Esmerine is a Canadian modern chamber music group and probably the most interesting ensemble out of all the many Godspeed You! Black Emperor side projects. They debuted in the early 2000s but they became consistently active in the last decade with the release of great albums such as Dalmak and Lost Voices.
Mechanics Of Dominion is their new album they are releasing again with the Montreal-based label Constellation Records and it comes from their commission to provide a soundtrack for the National Film Board documentary “Freelancer on the Front Lines” by Santiago Bertolino about independent journalism in the Middle East to reveal the complex realities of a freelance journalist in a warzone and collects also previously unreleased recordings mixed with new melodies.

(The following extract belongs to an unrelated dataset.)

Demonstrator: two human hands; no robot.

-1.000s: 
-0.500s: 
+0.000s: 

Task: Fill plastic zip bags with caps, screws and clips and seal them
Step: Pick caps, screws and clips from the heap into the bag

The outcome is more than an 8 tracks studio album: the notes of Mechanics Of Dominion talk about the hustle of the world and the suffering of the entire planet, lament the threats of the wars and the human moral weakness. The theme is superbly expressed using several instruments – from glockenspiel to piano – thanks also the work of the multi-instrumentalist Brian Sanderson’s. The music flows through the diverse tracks of the album shaping a solid album that offers moments of melancholy but also hope and engages the listener whose attitude towards the world that surrounds him sits at center of the stage.
‘The Space In Between’ bridges the time and space from the release of Lost Voices and sets the album mood with a melancholic atmosphere with an underlying beauty that wraps the listeners from the very beginning. It’s the same melancholy that permeates ‘La Lucha Es Una Sola’ that starts slowly with a peaceful sound of a glockenspiel that soon becomes drone, it gets dark and solemn and creates that tension and anxiety as if something terrible is about to happen. Is the world collapsing? Is there any chance to save it?
There so much beauty and relief in the notes of ‘La Plume Des Armes’ that one cannot help but be drawn in and enveloped. This song is the light that makes us hope in a better world and longing for it because, despite everything, this life and this world are worth living.
The title track ‘Mechanics of Dominion’ is the album’s defining moment: it’s the most dynamic and intense song where they bring all the instruments to the fore. Listening to it and knowing the social commitment that inspired the album is like looking at the evolution of the world through a black and white Polaroid. The work in the global economy, the state of the environment, the interactions and collisions between industry and nature, the industrial revolution are all there: the slow decline of the world doesn’t look so slow from this perspective. The sand mandala is finally destroyed with the sound of ‘Northeast Kingdom’: Esmerine transmit positive energies to the environment and to the people but they remind also that nothing is permanent.
Mechanics of Dominion is a marvellous release and when it gets you with its overwhelming concept and brilliant execution you can’t help but play it again.